The afternoon light had withdrawn into the bleak sky without illuminating it. I threw open the stove for the sake of the ruddy light, and the intimacy of our sitting there drew me on to counter confession.
"It's like that with me all the time," I said, "only there hasn't really been anybody. Sarah says there doesn't have to be anybody; that we only think so because we have felt it that way once. She thinks it is just ... Personality ... whatever there is that we act to."
"Well, I know you have to have it, anyway you can get it."
"O'Farrell used to call it feeling your job. I wonder where he is now." So the talk drifted off to the perpetual professionalism of the unsuccessful, to incidents of rehearsals and engagements. I believe it would have been good for me to have run my mind in new pastures, but there was nobody to open the gates for me.
I said as much to Sarah the very next time I saw her; it seemed a way of getting at what I hadn't yet told her, that I was within a week or two of the end of my means. I had the best of reasons for not calling my case to her attention, in the readiness with which she offered herself to my necessity.
"You must go to New York of course; I've three hundred dollars, and I could send you something every month——" I cut her off absolutely.
"I'd rather try Cecelia Brune's plan first," I assured her.
"Not while you have me;" she was firm with me. "Besides, you don't really know that Cecelia——"
"Didn't buy her diamond sunburst on thirty-five a week!" I told her all that Griffin had said. Sarah looked worried.
"I'll tell you about the diamonds. About a year ago, while you were with the Hardings, she got into trouble. Oh, she loved him as much as she was able! He gave her the diamonds; but Cecelia cared.
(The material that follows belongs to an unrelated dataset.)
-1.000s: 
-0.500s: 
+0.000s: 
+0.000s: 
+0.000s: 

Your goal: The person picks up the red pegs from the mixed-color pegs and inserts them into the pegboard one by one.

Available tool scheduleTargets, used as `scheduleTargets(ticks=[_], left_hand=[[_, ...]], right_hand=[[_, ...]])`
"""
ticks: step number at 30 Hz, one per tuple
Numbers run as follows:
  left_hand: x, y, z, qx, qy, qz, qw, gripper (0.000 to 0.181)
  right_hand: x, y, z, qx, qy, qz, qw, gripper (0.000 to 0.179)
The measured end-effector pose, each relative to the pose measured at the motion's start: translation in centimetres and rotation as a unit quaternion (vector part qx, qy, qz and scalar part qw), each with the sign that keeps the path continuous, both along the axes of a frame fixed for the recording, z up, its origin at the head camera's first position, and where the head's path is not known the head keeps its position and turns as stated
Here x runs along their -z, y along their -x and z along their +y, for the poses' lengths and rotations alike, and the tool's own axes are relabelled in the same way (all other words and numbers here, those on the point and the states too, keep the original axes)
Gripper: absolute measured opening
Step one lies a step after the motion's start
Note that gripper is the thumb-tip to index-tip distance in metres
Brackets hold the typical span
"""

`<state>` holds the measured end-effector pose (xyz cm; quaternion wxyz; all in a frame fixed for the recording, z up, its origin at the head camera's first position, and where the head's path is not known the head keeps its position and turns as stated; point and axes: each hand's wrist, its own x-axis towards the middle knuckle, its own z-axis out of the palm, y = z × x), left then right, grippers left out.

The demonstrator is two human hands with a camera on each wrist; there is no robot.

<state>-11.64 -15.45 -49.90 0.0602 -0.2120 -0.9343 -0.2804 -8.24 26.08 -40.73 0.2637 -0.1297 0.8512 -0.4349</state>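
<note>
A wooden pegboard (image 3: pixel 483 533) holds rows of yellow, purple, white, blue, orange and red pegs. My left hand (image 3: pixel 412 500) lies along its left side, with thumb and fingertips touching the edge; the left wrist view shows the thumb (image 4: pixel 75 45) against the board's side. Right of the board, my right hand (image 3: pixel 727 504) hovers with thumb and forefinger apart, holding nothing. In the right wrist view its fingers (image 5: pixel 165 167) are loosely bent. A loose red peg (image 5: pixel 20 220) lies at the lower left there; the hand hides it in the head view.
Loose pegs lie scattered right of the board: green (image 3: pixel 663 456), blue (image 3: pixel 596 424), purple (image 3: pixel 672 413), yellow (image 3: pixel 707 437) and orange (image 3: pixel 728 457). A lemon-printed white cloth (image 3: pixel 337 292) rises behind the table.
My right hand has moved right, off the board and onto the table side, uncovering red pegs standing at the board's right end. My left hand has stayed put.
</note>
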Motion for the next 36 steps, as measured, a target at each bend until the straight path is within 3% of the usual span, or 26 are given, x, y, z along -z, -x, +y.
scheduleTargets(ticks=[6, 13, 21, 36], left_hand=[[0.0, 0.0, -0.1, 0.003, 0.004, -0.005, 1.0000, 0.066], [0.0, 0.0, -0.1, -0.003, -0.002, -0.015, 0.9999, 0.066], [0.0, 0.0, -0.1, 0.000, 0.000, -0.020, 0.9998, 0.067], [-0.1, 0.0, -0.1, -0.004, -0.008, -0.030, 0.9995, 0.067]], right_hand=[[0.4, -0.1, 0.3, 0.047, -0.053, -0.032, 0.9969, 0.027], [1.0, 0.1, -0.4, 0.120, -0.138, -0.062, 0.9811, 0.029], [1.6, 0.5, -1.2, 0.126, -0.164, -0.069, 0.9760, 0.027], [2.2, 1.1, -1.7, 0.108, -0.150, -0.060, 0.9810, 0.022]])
And then when the trouble came, he deserted her. That's what Cecelia couldn't understand. She had never given anything before, and she didn't realize that that had been her chief advantage. It gave her a scare."
But in spite of Sarah's confidence in Cecelia's bitter experience keeping her straight, I could see that she had taken what Griffin had told me to heart. A day or two later she referred to the matter again.
"If she goes over the line once, and doesn't have to pay for it, she is lost." She was standing at my window looking out over the roofs and chimneys cased in ice, and she might, for all the mark her profession has left on her, been looking across the pasture bars. I was irritated at her detachment, and her interest, in the face of my own problem, in an affair so unrelated as Cecelia Brune's.
"Why do you care so much?"
"You'd care too, if you had seen as much of her; it's like watching a drowning man: you don't stop to ask if he's worth it before you plunge in!"
"I can't swim myself," I protested.
I didn't want to be dragged in, rescuing Cecelia; I had myself to save and wasn't sure I could do it. It was after this talk, however, that Griff, who still hung about the Varieté from habit, told me that Sarah had fallen into the way of stopping to pick up Cecelia on her way home from her own theatre. He thought it a futile performance.
"Nothing can stop that kind; they don't always know it, but that's what draws them to the stage in the first place. It's a kind of what-do-you-call-it, going back to the thing they were a long time ago."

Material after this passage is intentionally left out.